For the most part, the analysis you find here on Sino-NK is buttressed and underpinned by the tried and tested authority of the peer review and the rigor of functional and reliable academic methodology. What goes necessarily unseen is the peer-review process itself. Indeed, the research projects which generate the material which finds its way onto Sino-NK are themselves the result of applications to much more august accumulations of academic and empirical authority. The Academy of Korean Studies (AKS) is for the field of Korean Studies one such locus of enterprise, legitimacy and funding. Founded back in 1978 during the reign of Park Chung-hee, AKS from its verdant, beautiful home in Seongnam (southeast of Seoul) has sought to support and foster the development of contemporary academic analysis of the Korean Peninsula.

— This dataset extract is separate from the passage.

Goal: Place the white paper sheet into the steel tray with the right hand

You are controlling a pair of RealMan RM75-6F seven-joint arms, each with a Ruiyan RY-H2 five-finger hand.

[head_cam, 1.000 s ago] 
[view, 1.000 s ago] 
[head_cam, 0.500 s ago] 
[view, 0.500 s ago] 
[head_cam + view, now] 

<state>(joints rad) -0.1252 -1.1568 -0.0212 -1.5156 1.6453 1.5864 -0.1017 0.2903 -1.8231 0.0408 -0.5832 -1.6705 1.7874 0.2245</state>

It is with great pleasure, therefore, that the Yongusil can announce the successful application of a team from Sino-NK to the Academy of Korean Studies 2015-2016 Korean Studies Grant Programme. Editor-in-Chief Dr. Adam Cathcart, Co-Editor Christopher Green, and Managing Editor Steven Denney have been awarded a competitive research grant to engage in a project entitled “Reproducing Contested Identities and Social Structures on the Korean Peninsula.”
[Korean Studies] [Softwar] [ROK]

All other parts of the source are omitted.